[ceph.git] / ceph / src / boost / libs / spirit / doc / advanced / indepth.qbk

[/==============================================================================
    Copyright (C) 2001-2011 Joel de Guzman
    Copyright (C) 2001-2011 Hartmut Kaiser
    Copyright (C) 2009 Andreas Haberstroh?

    Distributed under the Boost Software License, Version 1.0. (See accompanying
    file LICENSE_1_0.txt or copy at http://www.boost.org/LICENSE_1_0.txt)
===============================================================================/]

[section:indepth In Depth]

[section:parsers_indepth Parsers in Depth]

This section is not for the faint of heart. In here, are distilled the inner 
workings of __qi__ parsers, using real code from the __spirit__ library as 
examples. On the other hand, here is no reason to fear reading on, though. 
We tried to explain things step by step while highlighting the important 
insights.

The `__parser_concept__` class is the base class for all parsers. 

[import ../../../../boost/spirit/home/qi/parser.hpp]
[parser_base_parser]

The `__parser_concept__` class does not really know how to parse anything but 
instead relies on the template parameter `Derived` to do the actual parsing. 
This technique is known as the "Curiously Recurring Template Pattern" in template 
meta-programming circles. This inheritance strategy gives us the power of 
polymorphism without the virtual function overhead. In essence this is a way to 
implement compile time polymorphism.

The Derived parsers, `__primitive_parser_concept__`, `__unary_parser_concept__`,
`__binary_parser_concept__` and `__nary_parser_concept__` provide the necessary 
facilities for parser detection, introspection, transformation and visitation.

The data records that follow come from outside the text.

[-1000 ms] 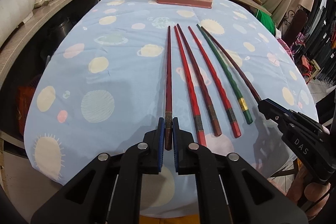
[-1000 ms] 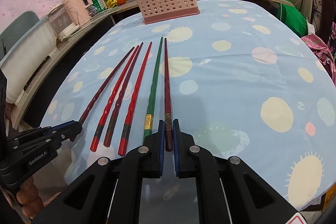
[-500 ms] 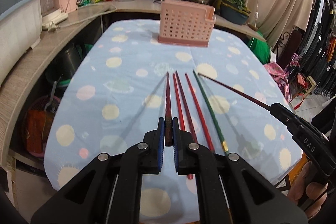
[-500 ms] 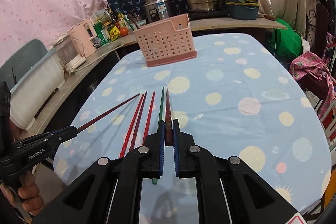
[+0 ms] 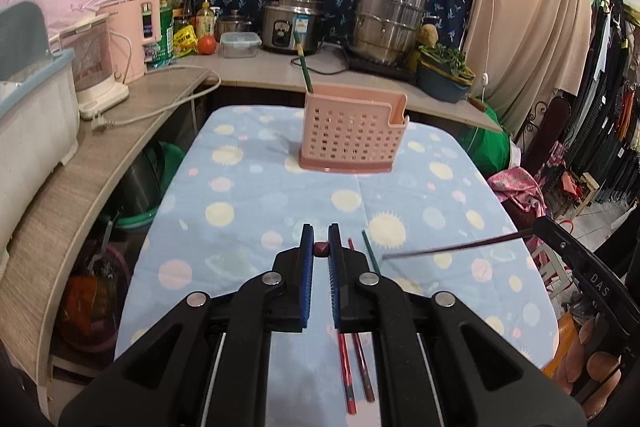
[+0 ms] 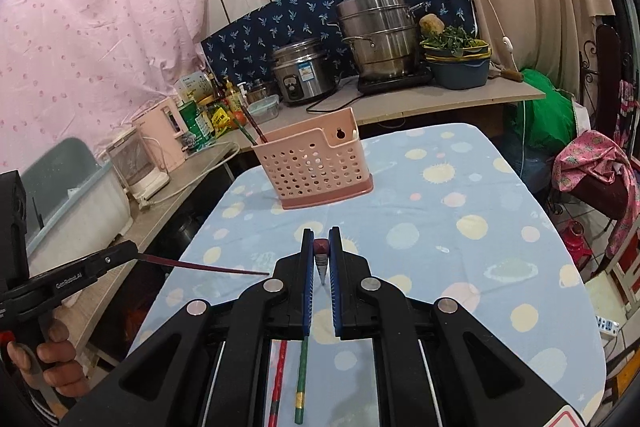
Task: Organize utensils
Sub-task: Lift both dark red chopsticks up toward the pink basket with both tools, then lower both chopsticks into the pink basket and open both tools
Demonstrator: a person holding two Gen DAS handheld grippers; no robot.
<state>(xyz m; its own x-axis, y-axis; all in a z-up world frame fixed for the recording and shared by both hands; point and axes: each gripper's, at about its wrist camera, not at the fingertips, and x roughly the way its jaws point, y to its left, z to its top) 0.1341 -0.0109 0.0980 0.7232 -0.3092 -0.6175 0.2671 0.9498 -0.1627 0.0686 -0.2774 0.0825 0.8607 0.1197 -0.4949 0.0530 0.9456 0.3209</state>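
Note:
My left gripper (image 5: 321,249) is shut on a dark red chopstick (image 5: 321,249), seen end-on between the blue pads; it also shows from the right wrist view (image 6: 200,266), pointing right. My right gripper (image 6: 321,247) is shut on another dark red chopstick (image 6: 321,247), which shows in the left wrist view (image 5: 452,247), pointing left. Both are lifted above the table. The pink perforated utensil basket (image 5: 353,135) (image 6: 316,167) stands at the table's far end with chopsticks (image 6: 250,129) in it. Red (image 5: 346,371) and green (image 6: 301,379) chopsticks lie on the cloth below the grippers.
The table has a blue cloth with dots (image 5: 248,211). A counter behind and to the left holds a rice cooker (image 5: 290,23), steel steamer pot (image 5: 386,21), pink appliance (image 5: 136,35) and a blue-rimmed bin (image 5: 32,107). Clothes hang at the right.
Both grippers have risen from the table, each lifting its chopstick, and tilted up so the chopsticks now hang downward and show end-on. The other chopsticks stay on the cloth.

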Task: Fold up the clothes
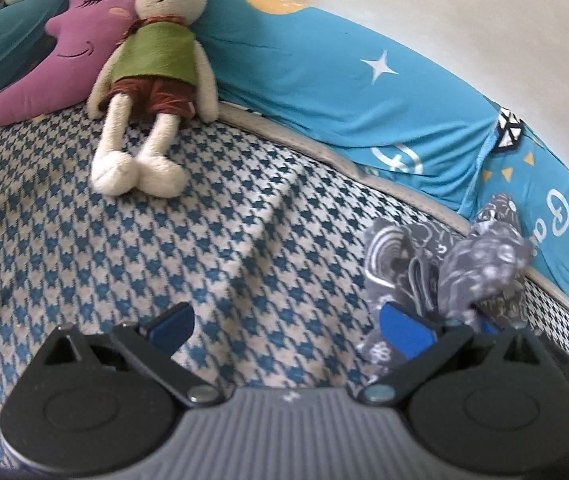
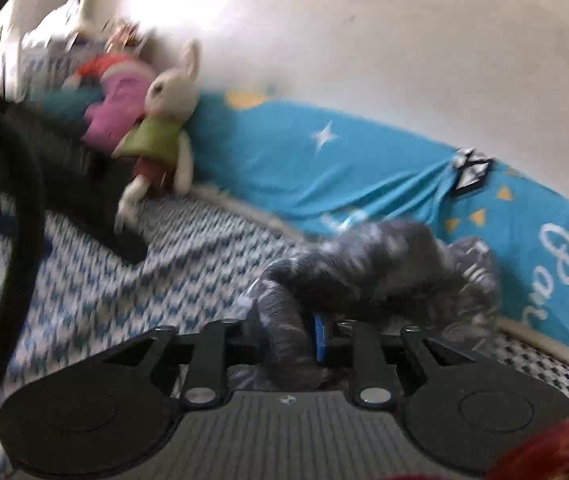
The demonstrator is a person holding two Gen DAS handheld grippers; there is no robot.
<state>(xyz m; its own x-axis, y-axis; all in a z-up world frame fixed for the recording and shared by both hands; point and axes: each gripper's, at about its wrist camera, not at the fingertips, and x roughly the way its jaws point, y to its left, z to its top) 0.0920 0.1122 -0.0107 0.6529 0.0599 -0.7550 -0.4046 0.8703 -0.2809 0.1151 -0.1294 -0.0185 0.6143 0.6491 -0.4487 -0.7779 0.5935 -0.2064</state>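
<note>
Grey patterned cloth, bunched rather than flat, is the only garment (image 1: 444, 256) in view. Nearest, the left claw (image 1: 288, 328) stands with its blue pads wide apart over bare bedding, holding nothing; its right pad touches or overlaps a loose edge of the garment. The right claw (image 2: 288, 340) has its pads drawn close and clamped on a rolled fold of the same cloth, though that view is blurred.

Beyond the claws, the garment lies in a crumpled heap on the houndstooth bed cover (image 1: 124, 248), toward the right side and hard against the blue star-printed bolster (image 1: 324, 92) along the wall. No flat panel, hem or sleeve can be made out, so its long axis and the way it points cannot be told.

Judged from this, folding has hardly begun: the cloth must first be spread out and no crease is made.

Farthest off, a plush rabbit (image 1: 156, 64) and a purple moon cushion (image 1: 64, 48) lean at the bed's head.
</note>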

Derived parsers must support the following:

[variablelist bool parse(f, l, context, skip, attr)
  [[`f`, `l`] [first/last iterator pair]]
  [[`context`]    [enclosing rule context (can be unused_type)]]
  [[`skip`]   [skipper (can be unused_type)]]
  [[`attr`]   [attribute (can be unused_type)]]
]

The /parse/ is the main parser entry point. /skipper/ can be an `unused_type`. 
It's a type used every where in __spirit__ to signify "don't-care". There
is an overload for /skip/ for `unused_type` that is simply a no-op.
That way, we do not have to write multiple parse functions for
phrase and character level parsing.

Here are the basic rules for parsing:

* The parser returns `true` if successful, `false` otherwise.
* If successful, `first` is incremented N number of times, where N
   is the number of characters parsed. N can be zero --an empty (epsilon)
   match.
* If successful, the parsed attribute is assigned to /attr/
* If unsuccessful, `first` is reset to its position before entering
   the parser function. /attr/ is untouched.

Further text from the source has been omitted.